# Running a click live but it only comes out of one side of the headphones? Help!



## FingersuvfireNfury (Nov 14, 2011)

I didn't quite know how to title this thing. My band has recently started using click tracks at practice and eventually live. I only have an Mbox mini at the moment and I don't feel like there is any solution to my problem other than buying an interface with more outputs but maybe you can help. I have the backing tracks running out output R and the click running out output L. The problem is that on the mbox the direct outs on the back are output L and output R. I want the click to go ONLY to the drummers headphones and the backing tracks to go to our PA. The problem is that the click will only play in 1 ear of the headphones. If I pan it to the center it comes out of the right channel of the PA. Ive tried coming out of the stereo output on the front of the mbox...and ive tried routing through auxes....I cannot figure out how to make that signal be mono in the center...or stereo. Because It is coming out of the mbox as output L I dont think there is a way for me to fix it without having more outputs. BUT the backing tracks are coming out of output R and they seem to be going to both channels of our PA but I haven't had time to check for sure. I don't know enough about this kind of thing. Any help?


----------



## Fiction (Nov 21, 2011)

The Mbox may have a mono switch on the front for the channel. Try click that, or maybe make the click a stereo track in your DAW? 

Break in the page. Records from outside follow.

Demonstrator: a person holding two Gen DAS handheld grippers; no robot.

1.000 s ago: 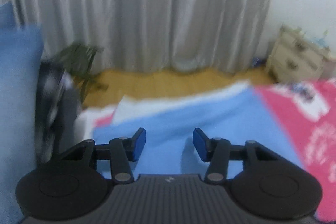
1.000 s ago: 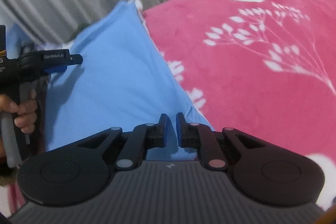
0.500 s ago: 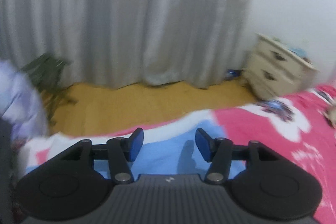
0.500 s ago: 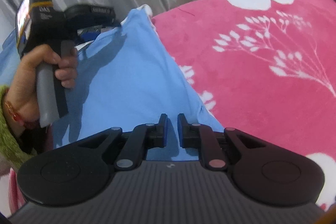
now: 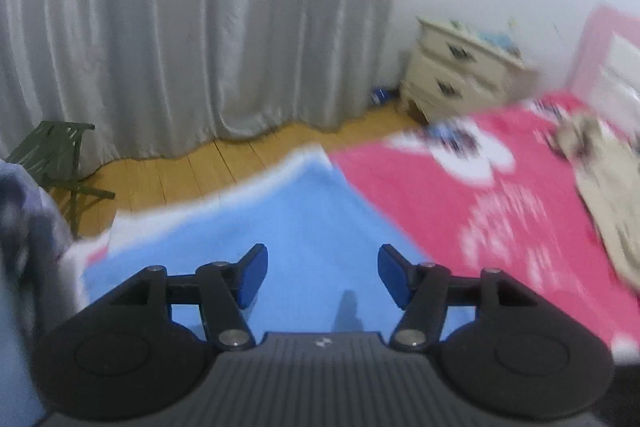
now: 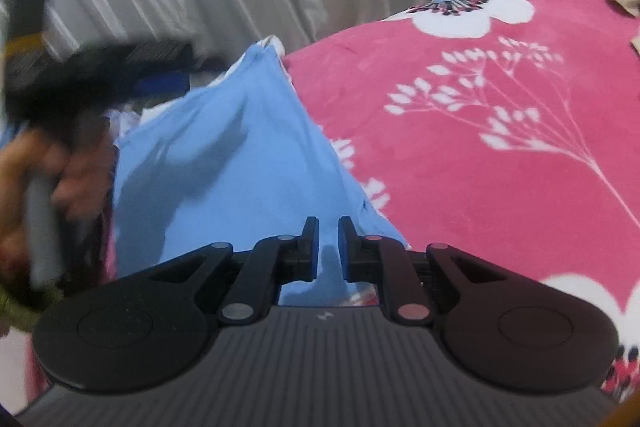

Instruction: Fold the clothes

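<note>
A light blue garment [image 5: 280, 227] lies spread flat on the pink flowered blanket [image 5: 500, 211] at the bed's near corner. It also shows in the right wrist view [image 6: 224, 163]. My left gripper [image 5: 322, 275] hovers above it, jaws wide open and empty. My right gripper [image 6: 329, 247] sits low over the garment's near edge, jaws nearly together with a narrow gap and nothing between them. The left hand and its gripper [image 6: 60, 99] show blurred at the left of the right wrist view.
A beige garment [image 5: 600, 179] lies on the blanket [image 6: 500, 131] at the far right. A cream nightstand [image 5: 452, 75] stands by the wall. Grey curtains [image 5: 180, 27] hang behind a wooden floor [image 5: 180, 175]. A green folding stool [image 5: 52, 155] stands at the left.
My left gripper has swung right and tilted down over the blue garment, and its jaws have opened wider. My right gripper has stayed almost still.
</note>
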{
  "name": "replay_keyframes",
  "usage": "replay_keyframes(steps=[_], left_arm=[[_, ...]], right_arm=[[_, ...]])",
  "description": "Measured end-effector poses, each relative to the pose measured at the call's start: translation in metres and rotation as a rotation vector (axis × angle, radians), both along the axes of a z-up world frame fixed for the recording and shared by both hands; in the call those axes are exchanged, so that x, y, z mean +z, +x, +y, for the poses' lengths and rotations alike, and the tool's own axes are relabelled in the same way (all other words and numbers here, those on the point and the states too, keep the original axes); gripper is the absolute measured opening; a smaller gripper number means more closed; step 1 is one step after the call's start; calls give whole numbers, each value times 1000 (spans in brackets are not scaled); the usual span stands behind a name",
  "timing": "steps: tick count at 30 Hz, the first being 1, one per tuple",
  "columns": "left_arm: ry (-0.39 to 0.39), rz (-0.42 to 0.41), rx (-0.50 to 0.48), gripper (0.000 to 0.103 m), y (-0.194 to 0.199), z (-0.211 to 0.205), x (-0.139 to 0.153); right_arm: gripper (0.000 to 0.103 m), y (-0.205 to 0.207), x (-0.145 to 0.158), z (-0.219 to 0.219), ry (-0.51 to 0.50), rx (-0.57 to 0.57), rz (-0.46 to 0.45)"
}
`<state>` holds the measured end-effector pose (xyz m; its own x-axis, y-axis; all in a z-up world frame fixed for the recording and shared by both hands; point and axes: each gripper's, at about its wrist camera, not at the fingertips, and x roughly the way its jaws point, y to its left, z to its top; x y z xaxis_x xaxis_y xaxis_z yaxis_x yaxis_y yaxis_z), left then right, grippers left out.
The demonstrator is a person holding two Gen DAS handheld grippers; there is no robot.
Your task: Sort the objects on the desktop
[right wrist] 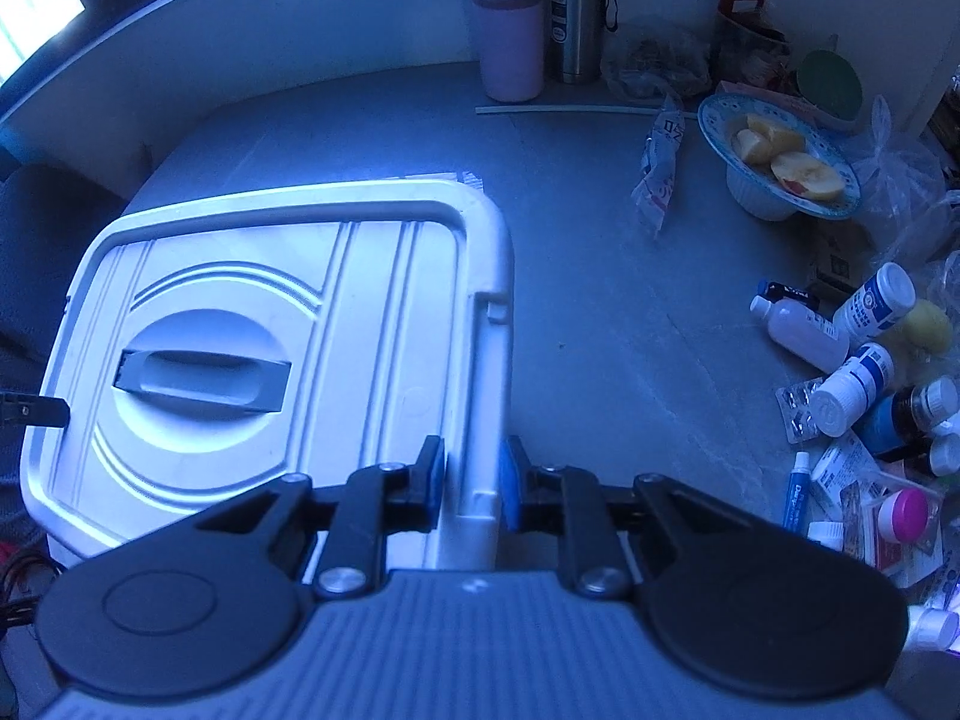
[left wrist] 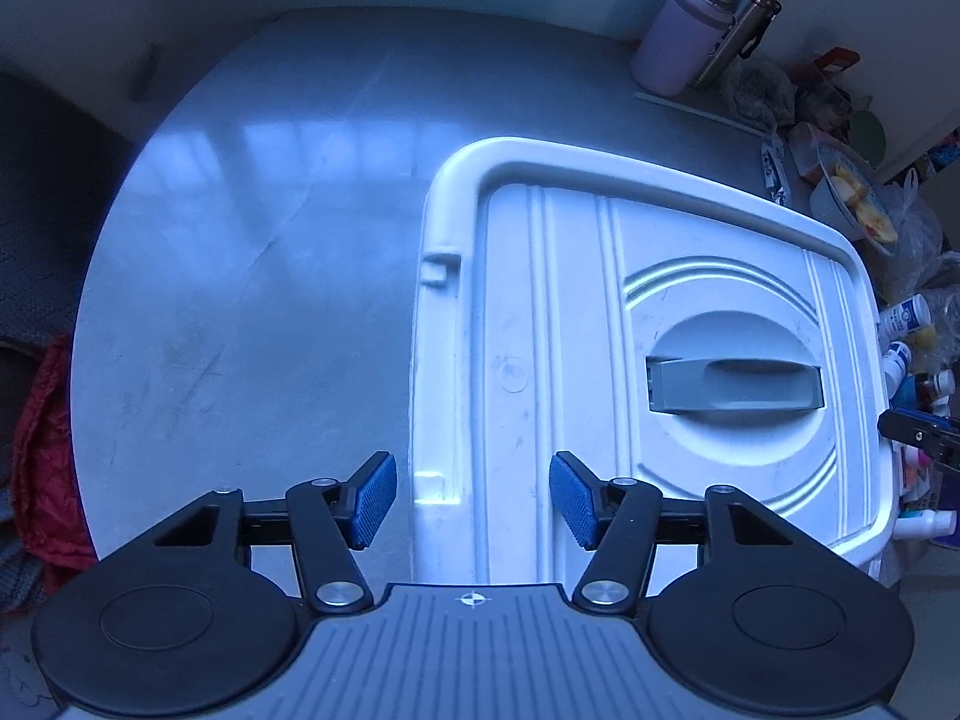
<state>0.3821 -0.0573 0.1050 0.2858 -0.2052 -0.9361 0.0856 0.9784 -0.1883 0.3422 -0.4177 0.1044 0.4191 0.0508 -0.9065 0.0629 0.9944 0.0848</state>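
While right gripper clamps the rim of the white lid, lower centre, left gripper straddles the opposite rim unclenched. Risk: one-sided lift tilts the lid; bottles, right, stay unsorted.

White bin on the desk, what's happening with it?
A person holds a tool in each hand at the white plastic storage box, lid with grey handle still on. The right tool is clamped on the lid's right rim. The left tool straddles the left rim, pads not pressing it. Medicine bottles lie unsorted on the grey table.
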Motion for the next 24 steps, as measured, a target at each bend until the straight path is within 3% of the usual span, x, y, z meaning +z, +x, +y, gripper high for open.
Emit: replay_keyframes(steps=[14,18,20,22,24], left_arm=[[15,-24,14,62,-8,-1,0],[40,-39,48,83,-11,4,-2],[21,-44,75,82,-14,9,-2],[-8,-93,116,82,-24,13,2],[-19,-207,133,82,-42,12,12]], right_arm=[[22,1,-1,3,-3,20,3],[22,-1,-1,0,15,15,-10],[23,-3,-1,2,13,21,-28],[23,-10,0,6,4,36,-73],[23,-20,5,12,5,61,-112]])
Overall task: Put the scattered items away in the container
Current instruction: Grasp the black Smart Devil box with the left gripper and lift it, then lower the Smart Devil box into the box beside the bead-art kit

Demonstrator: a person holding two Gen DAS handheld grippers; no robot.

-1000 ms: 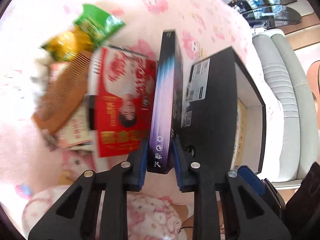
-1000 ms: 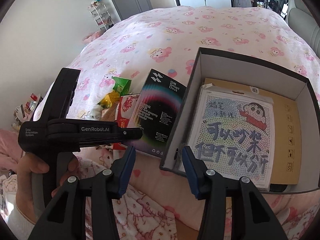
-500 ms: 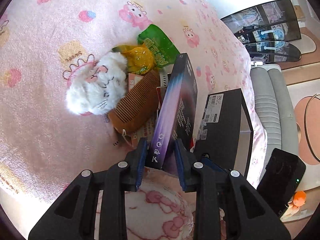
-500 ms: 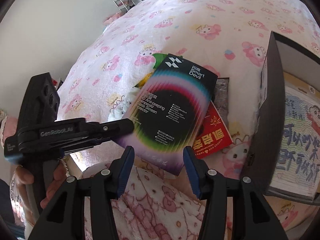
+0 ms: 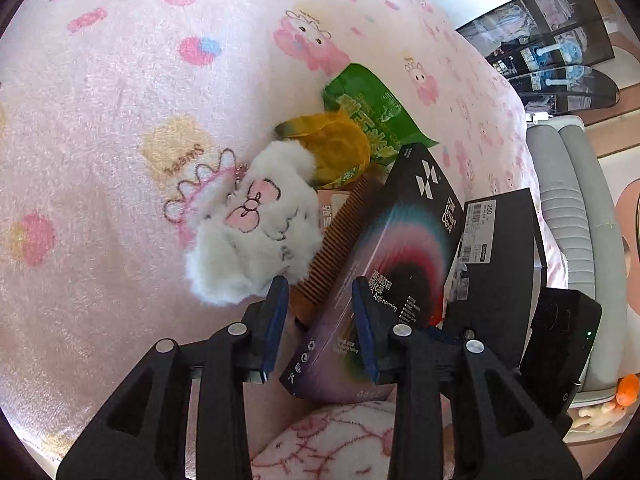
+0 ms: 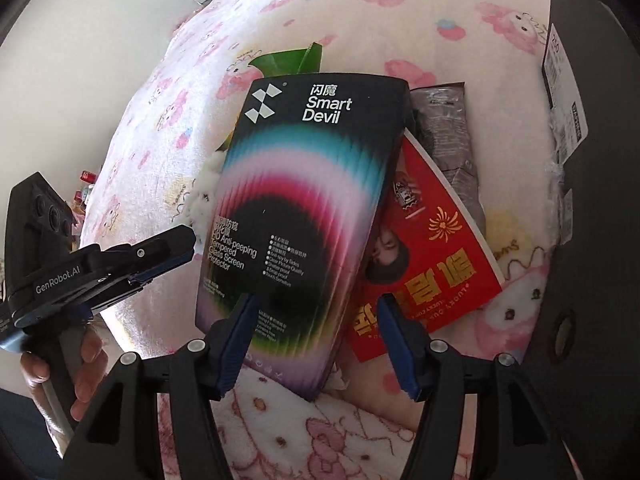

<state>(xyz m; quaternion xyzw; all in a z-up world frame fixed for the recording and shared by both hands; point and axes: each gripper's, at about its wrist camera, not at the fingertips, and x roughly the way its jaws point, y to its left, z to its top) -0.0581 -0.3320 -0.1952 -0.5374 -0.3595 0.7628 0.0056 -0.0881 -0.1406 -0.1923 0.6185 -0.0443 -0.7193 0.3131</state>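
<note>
A black "Smart Devil" screen-protector box [image 5: 400, 248] leans tilted over the pile, its lower end between the fingers of my left gripper [image 5: 319, 320]. The jaws are opening; the left pad stands off the box and nothing is pinched. In the right wrist view the same box [image 6: 304, 200] fills the middle. My right gripper [image 6: 318, 342] hangs over its lower edge with its jaws opening wide and not pressing on it. The black container [image 5: 500, 264] stands to the right, its dark wall [image 6: 592, 160] at that view's edge.
Heaped on the pink blanket are a white plush [image 5: 256, 232], a wooden comb [image 5: 340, 232], a yellow packet [image 5: 336, 148] and a green packet [image 5: 368, 108]. Under the box lie a red envelope [image 6: 432, 264] and a grey packet [image 6: 444, 140]. A hand [image 6: 84, 364] holds the left gripper.
The left jaws have let go of the box, which tipped from edge-on to leaning face up. The right gripper came down over the box and its jaws widened.
</note>
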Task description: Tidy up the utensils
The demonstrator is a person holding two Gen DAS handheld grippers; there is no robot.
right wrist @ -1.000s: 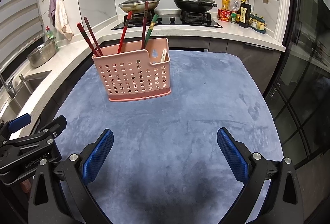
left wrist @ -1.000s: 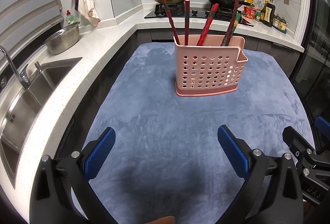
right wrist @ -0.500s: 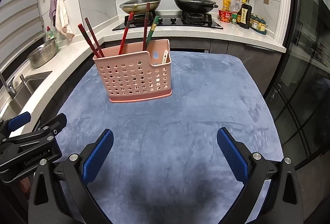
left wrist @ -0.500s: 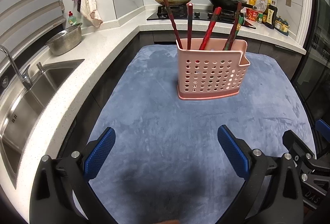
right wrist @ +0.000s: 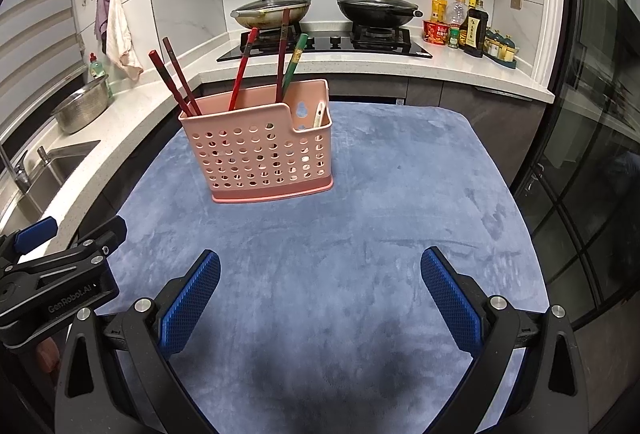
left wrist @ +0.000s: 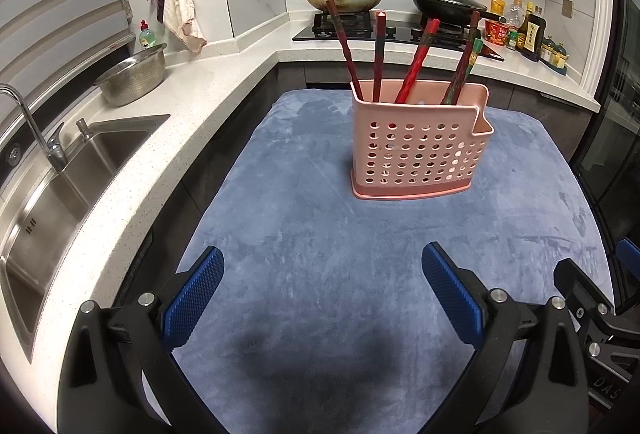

Thats all ive got to offer, goodluck!


----------



## FingersuvfireNfury (Nov 21, 2011)

Fiction said:


> The Mbox may have a mono switch on the front for the channel. Try click that, or maybe make the click a stereo track in your DAW?
> 
> Thats all ive got to offer, goodluck!



Stereo or mono it still only comes out of one ear reguardless of whether or not I come out the mono output or the one on the front. I think i just need more outputs.


----------



## petereanima (Nov 22, 2011)

Yeah, you need more outputs unfortunately.

Additionally: Even then "stereo" for the click wont be possible, only mono-center. For a real "stereo" sound one side would have to be slightly delayed to the other, and with the click-track you dont want that.  If you have the same track L+R it sums up as mono-center again.


----------



## BenSolace (Nov 24, 2011)

Haha i've just encountered this exact same problem! I will be making a little adapter hopefully this week that should basically make both sides of the headphones play the hard panned click signal. Not sure if ill need to make 2 for the backing track side as well though


----------



## danieluber1337 (Nov 24, 2011)

I've always wondered...

What if you have a sine wave on the left ear and an inverted sine wave on the right ear? Would it cancel out? Would it sound like mono? Or would it sound stereo?


----------



## FingersuvfireNfury (Nov 29, 2011)

Either way...if i get something coming out of the other ear in the headphones....it still comes out of the PA and I don't want that. I was thinking maybe some ghetto rigged headphones.....like....a split off of the left side so that both ears just get the left. But I dont want to destroy a pair of headphones just to TEST something like that. Like terrible1 is saying. I've talked to lots of touring bands about this but they all have interfaces with more channels.


----------



## BenSolace (Nov 29, 2011)

You need a 3.5mm mono plug to 3.5mm stereo socket.

3.5mm Mono Plug to 3.5mm Stereo Socket Adaptor : 3.5mm Mono Jack Adaptors : Maplin Electronics

I know its the UK, but that's what I got. Im sure you can get something similar from somewhere near you.


----------



## msalazar (Nov 30, 2011)

Good thing studiolive has it all covered... Mason.


----------